* [Exercise prompt]: Up to and including the final line, please copy every line exactly, starting from the one that contains "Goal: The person" in the material below.

* [Data for this exercise]:
************
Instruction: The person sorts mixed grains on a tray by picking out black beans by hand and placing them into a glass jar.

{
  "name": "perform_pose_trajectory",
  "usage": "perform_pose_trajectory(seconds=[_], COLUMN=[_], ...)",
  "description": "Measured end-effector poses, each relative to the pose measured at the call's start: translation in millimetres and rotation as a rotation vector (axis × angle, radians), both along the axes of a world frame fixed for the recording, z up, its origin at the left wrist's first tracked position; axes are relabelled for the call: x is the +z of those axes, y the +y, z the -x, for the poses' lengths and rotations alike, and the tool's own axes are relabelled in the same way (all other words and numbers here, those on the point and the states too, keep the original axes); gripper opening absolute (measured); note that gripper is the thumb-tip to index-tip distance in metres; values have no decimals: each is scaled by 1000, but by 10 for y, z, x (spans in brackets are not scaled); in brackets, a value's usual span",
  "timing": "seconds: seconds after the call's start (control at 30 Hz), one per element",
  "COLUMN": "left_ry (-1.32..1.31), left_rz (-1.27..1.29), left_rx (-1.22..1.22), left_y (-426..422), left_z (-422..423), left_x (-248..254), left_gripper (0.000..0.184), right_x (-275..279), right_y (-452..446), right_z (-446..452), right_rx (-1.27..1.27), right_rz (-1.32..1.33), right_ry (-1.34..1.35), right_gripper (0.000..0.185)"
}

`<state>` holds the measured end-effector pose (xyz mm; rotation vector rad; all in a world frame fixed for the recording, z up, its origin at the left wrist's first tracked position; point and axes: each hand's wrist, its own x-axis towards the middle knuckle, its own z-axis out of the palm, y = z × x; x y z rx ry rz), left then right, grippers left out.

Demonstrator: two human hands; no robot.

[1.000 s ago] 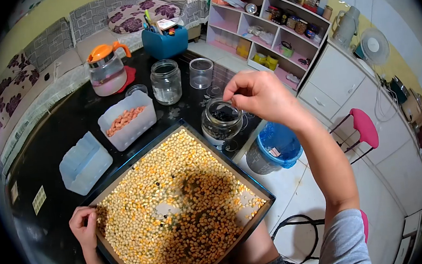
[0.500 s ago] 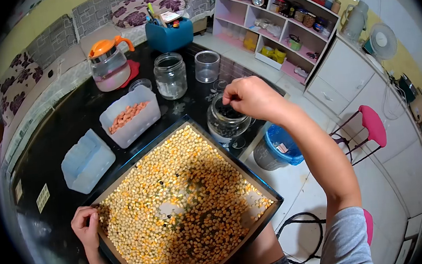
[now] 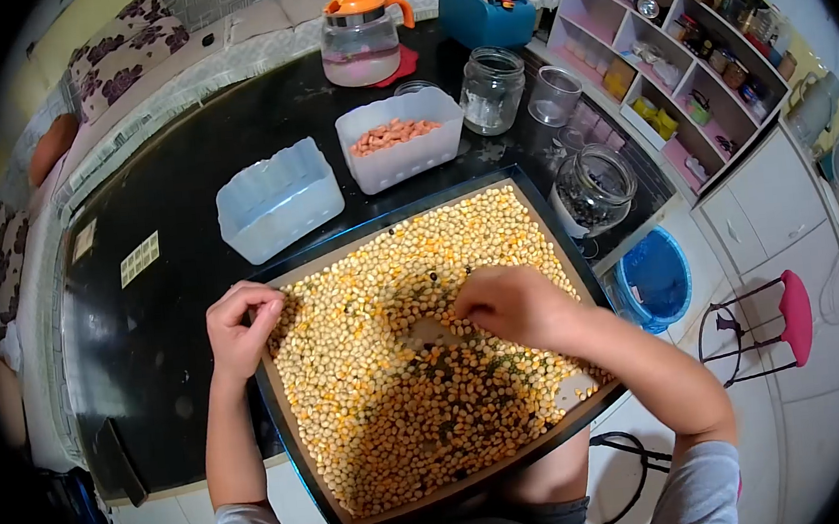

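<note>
A shallow tray [image 3: 580, 266] full of yellow and tan kernels or beans, with a few black ones among them, lies partly over my lap and the table edge. At its left rim is my left hand [image 3: 244, 327], fingers curled; whether they pinch anything is hidden. Over the middle of the tray, just above the kernels, my right hand [image 3: 513, 304] has its fingers drawn together, and their tips are shaded. Beyond the tray's right corner stands an open glass jar [image 3: 595, 192] with dark beans inside.
A plastic basket of pinkish nuts [image 3: 405, 153], a bluish basket [image 3: 280, 202], a glass jar [image 3: 492, 91], a clear cup [image 3: 555, 98] and an orange-lidded pitcher [image 3: 360, 43] stand on the black table [image 3: 166, 334]. A blue-lined bin [image 3: 655, 276] and a pink stool [image 3: 796, 317] are at right.
My right hand has moved from the mouth of the dark-bean jar down and left to over the tray. My left hand stays at the rim. The view has shifted left.
</note>
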<state>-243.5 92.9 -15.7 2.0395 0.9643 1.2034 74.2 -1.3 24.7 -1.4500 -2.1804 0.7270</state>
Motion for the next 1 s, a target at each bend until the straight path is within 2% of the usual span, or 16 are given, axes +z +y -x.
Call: perform_pose_trajectory(seconds=[0.1, 0.23, 0.37, 0.53, 0.73, 0.83, 1.0], left_ry=[0, 0, -13, -22, -31, -33, -35], left_rz=[4, 4, 4, 3, 19, 55, 56], left_rx=[0, -4, -18, -29, -46, -43, -59], left_y=[-5, -14, -3, 6, -13, -19, -15], left_z=[-5, -15, -15, -10, -11, -11, -16], left_x=[14, 43, 24, 13, 53, 57, 57], left_gripper=[4, 4, 4, 4, 5, 5, 6], right_x=[-134, -355, -334, -363, -274, -217, -232], right_y=[23, 73, 98, 67, 61, 60, 137], right_z=[290, 426, 469, 457, 477, 418, 282], right_rx=[86, 117, 149, 134, 109, 127, 72], right_rz=[106, 73, 83, 68, 146, 64, -13], right_ry=[-39, -54, -127, -90, -172, -227, -161], right_gripper=[10, 8, 14, 18, 13, 18, 13])
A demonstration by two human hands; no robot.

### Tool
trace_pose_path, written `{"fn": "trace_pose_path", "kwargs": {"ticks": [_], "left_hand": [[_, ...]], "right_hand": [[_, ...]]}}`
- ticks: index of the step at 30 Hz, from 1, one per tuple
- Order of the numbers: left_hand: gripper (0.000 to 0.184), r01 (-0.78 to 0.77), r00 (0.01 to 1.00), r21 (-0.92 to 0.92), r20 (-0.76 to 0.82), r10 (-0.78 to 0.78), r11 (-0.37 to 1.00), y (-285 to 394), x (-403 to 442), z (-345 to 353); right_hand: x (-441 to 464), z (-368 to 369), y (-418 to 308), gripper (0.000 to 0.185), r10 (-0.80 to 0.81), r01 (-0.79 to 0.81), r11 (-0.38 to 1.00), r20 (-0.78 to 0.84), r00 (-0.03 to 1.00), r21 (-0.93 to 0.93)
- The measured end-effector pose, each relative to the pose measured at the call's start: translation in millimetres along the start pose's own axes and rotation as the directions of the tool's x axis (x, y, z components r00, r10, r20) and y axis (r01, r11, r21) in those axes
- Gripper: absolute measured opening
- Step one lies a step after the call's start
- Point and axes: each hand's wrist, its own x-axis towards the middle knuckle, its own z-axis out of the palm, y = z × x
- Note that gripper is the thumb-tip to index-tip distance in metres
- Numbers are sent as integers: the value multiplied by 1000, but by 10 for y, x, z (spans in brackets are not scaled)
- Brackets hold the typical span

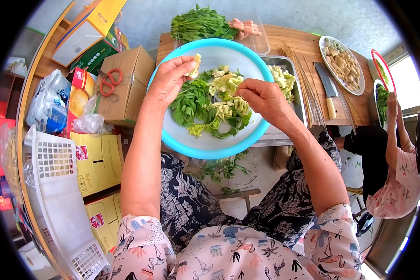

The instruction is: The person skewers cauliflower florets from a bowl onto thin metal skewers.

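Note:
A white basin with a turquoise rim sits before me, holding leafy greens and pale cauliflower pieces. Above its left side, my left hand is closed, pinching a cauliflower floret between thumb and fingers. My right hand is over the basin's right side, fingers curled together and fingertips close to the cauliflower. Whatever lies in that pinch is too small or hidden to name. Behind the right hand, more cauliflower lies in a metal tray.
Thin skewers, a knife and a plate of cut food occupy the table's right. Greens and pink sausage-like pieces lie behind the basin. Boxes with scissors stand left. Another person's hands are at far right.

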Motion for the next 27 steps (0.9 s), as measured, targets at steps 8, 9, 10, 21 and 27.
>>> {"fn": "trace_pose_path", "kwargs": {"ticks": [8,9,10,21,27], "left_hand": [[25,11,1000,74,18,-12,997,-5,1,-12],[25,11,1000,74,18,-13,997,-7,1,-9],[24,13,1000,81,12,-14,997,-7,-1,-3],[23,71,997,58,17,-72,996,19,-19,5],[25,104,994,34,37,-105,994,65,-49,14]], "right_hand": [[1,15,20,14,-39,38,998,-20,999,-47],[2,19,26,14,-49,47,997,-24,999,-56],[2,25,28,15,-58,56,996,-28,998,-65],[-9,33,39,14,-38,37,999,-16,999,-35],[-7,44,55,14,-47,47,999,-14,999,-18]]}}
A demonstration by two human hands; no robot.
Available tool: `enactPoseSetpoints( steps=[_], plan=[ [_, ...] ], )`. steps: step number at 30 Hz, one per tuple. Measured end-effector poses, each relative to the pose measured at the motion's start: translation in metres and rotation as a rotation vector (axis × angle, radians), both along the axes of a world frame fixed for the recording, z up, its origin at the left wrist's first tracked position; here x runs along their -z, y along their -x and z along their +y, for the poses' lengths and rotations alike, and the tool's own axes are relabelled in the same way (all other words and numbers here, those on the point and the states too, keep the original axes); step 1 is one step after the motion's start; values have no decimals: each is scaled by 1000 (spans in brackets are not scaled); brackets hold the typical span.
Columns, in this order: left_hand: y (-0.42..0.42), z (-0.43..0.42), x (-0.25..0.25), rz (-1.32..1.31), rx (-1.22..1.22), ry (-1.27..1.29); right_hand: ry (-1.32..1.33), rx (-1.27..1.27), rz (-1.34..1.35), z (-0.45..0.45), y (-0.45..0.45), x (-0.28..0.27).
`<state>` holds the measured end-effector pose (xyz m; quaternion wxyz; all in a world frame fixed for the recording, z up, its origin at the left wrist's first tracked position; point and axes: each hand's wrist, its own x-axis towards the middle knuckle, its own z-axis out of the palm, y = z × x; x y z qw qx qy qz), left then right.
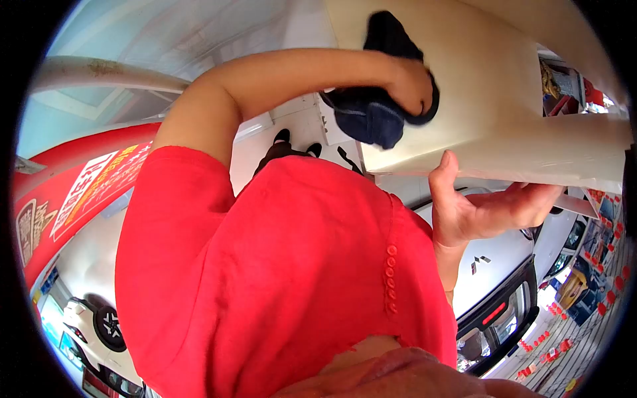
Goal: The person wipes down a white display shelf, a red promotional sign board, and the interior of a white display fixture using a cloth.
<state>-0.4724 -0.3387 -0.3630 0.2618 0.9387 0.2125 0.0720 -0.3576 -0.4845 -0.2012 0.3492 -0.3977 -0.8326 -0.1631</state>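
Note:
My left hand (413, 87) is closed on a dark navy cloth (371, 123), pressing it against a broad cream panel (484, 86). Parts of the cloth hang out on both sides of the hand and wrist, and its upper end looks slightly blurred. Along the panel's near edge, my right hand (488, 205) has its thumb raised at the rim. The other fingers of that hand curl in under the edge, where their tips are partly hidden.
A white car (494, 265) with a three-diamond badge stands below the panel at right. To the left are a red banner (83, 192) with lettering, a pale pole (113, 74) and another white car (99, 331). The panel has a rectangular opening at right.

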Motion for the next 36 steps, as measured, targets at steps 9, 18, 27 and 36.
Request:
enactPoseSetpoints(
  steps=[9, 18, 27, 36],
  plan=[
    [-52, 56, 5, 196, -340, -193, -37, -107, 151, 17, 6, 4],
    [-27, -53, 19, -142, -11, -63, -41, -109, 96, 15, 6, -3],
    [70, -1, 41, -239, -763, -224, 2, -144, 109, 13, 6, -3],
    [63, -63, 35, -124, -903, -508, 9, -129, 37, 2, -1, 1]
  ],
)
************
* [Answer area]:
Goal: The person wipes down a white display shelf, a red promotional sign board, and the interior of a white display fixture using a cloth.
<state>-0.4724 -0.3387 -0.3630 0.2618 0.9387 0.2125 0.0720 -0.3576 -0.4845 -0.2012 0.3492 -0.3977 -0.8326 -0.1631</state>
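Note:
My left hand (413, 87) is closed on a dark navy cloth (371, 123), pressing it against a broad cream panel (484, 86). Parts of the cloth hang out on both sides of the hand and wrist, and its upper end looks slightly blurred. Along the panel's near edge, my right hand (488, 205) has its thumb raised at the rim. The other fingers of that hand curl in under the edge, where their tips are partly hidden.
A white car (494, 265) with a three-diamond badge stands below the panel at right. To the left are a red banner (83, 192) with lettering, a pale pole (113, 74) and another white car (99, 331). The panel has a rectangular opening at right.
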
Motion for the next 36 steps, as measured, targets at steps 9, 18, 27 and 36.
Request:
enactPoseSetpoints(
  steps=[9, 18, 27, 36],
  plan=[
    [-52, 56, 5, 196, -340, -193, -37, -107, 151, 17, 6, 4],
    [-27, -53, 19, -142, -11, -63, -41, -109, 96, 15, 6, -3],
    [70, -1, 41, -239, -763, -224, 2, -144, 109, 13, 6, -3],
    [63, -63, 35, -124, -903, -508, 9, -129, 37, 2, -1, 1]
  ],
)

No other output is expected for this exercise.